For the next four years, Glenn devoted his attention to business and investments that made him a multimillionaire. He had joined the board of Royal Crown Cola after the aborted 1964 campaign and was president of Royal Crown International from 1967 to 1969. In the early 1970s, he remained with Royal Crown and invested in a chain of Holiday Inns.
In 1974, Glenn ran against Metzenbaum in what turned into a bitter primary and won the election. He eventually made peace with Metzenbaum, who won election to the Senate in 1976.
Glenn set a record in 1980 by winning re-election with a 1.6 million vote margin.
He became an expert on nuclear weaponry and was the Senate’s most dogged advocate of nonproliferation. He was the leading supporter of the B-1 bomber when many in Congress doubted the need for it. As chairman of the Governmental Affairs Committee, he turned a microscope on waste and fraud in the federal bureaucracy.
Glenn said the lowest point of his life was 1990, when he and four other senators came under scrutiny for their connections to Charles Keating, the notorious financier who eventually served prison time for his role in the costly savings and loan failure of the 1980s. The Senate Ethics Committee cleared Glenn of serious wrongdoing but said he “exercised poor judgment.”
The episode was the only brush with scandal in his long public career and didn’t diminish his popularity in Ohio.
Glenn joked that the only astronaut he was envious of was his fellow Ohioan: Neil Armstrong, the first man to walk on the moon.
“I’ve been very fortunate to have a lot of great experiences in my life and I’m thankful for them,” he said in 2012.

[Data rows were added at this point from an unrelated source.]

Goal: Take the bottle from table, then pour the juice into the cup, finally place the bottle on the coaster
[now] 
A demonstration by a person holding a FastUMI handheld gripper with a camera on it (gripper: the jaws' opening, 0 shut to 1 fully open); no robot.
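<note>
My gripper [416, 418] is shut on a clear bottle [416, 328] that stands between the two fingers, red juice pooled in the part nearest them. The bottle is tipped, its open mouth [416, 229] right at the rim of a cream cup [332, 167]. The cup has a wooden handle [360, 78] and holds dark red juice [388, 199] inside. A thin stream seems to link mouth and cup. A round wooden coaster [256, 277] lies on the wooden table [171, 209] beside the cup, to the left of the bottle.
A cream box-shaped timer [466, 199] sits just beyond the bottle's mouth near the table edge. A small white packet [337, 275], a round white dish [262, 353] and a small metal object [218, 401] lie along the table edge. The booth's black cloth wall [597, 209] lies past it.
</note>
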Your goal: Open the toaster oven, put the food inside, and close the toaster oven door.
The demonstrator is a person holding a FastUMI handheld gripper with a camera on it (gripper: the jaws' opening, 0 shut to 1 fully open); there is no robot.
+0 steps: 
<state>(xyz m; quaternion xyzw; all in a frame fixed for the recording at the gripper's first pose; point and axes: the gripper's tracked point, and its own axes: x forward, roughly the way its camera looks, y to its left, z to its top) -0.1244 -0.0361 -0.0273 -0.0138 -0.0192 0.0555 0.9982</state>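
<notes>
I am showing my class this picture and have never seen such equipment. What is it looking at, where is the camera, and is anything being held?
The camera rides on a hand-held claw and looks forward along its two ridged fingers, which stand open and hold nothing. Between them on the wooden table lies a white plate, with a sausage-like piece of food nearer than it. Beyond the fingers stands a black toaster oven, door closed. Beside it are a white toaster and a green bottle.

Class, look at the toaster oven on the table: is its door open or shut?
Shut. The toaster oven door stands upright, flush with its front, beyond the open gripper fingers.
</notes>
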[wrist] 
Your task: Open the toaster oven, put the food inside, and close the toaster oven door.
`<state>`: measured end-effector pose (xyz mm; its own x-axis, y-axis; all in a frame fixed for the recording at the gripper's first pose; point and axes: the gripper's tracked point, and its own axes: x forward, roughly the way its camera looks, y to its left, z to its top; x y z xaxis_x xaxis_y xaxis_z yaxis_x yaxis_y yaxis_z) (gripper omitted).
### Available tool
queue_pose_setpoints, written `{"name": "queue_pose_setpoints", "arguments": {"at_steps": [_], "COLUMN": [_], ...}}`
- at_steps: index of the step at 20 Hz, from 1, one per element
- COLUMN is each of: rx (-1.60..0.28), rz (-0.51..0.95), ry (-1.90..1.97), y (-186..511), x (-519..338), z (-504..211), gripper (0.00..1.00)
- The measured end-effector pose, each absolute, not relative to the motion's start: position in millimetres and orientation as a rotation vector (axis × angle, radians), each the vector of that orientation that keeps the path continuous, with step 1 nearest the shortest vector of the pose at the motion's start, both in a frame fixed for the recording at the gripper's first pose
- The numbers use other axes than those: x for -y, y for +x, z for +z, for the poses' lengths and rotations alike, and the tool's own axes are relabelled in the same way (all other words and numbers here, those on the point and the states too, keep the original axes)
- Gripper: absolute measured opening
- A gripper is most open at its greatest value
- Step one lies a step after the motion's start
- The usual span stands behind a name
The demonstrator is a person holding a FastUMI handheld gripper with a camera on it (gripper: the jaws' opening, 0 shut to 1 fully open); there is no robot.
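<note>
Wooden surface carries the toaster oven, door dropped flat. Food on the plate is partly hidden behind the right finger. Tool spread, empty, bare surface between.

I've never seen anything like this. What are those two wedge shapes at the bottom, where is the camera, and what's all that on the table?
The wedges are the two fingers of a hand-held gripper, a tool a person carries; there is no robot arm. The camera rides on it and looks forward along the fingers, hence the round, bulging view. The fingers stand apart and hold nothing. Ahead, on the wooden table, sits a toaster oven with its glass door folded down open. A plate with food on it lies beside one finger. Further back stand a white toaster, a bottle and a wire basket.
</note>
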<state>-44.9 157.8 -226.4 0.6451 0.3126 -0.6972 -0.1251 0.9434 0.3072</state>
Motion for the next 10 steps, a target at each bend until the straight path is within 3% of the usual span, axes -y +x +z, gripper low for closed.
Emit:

In 1943, Glenn married his childhood sweetheart, Anna Margaret Castor. They met when they were toddlers, and when she had mumps as a teenager, he came to her house, cut a hole in her bedroom window screen, and passed her a radio to keep her company, a friend recounted.
“I don’t remember the first time I told Annie I loved her, or the first time she told me,” Glenn would write in his memoir. “It was just something we both knew.” He bought her a diamond engagement ring in 1942 for $125. It’s never been replaced.
They had two children, Carolyn and John David.
He and his wife, Annie, split their later years between Washington and Columbus. Both served as trustees at their alma mater, Muskingum College. Glenn spent time promoting the John Glenn School of Public Affairs at Ohio State University, which also houses an archive of his private papers and photographs.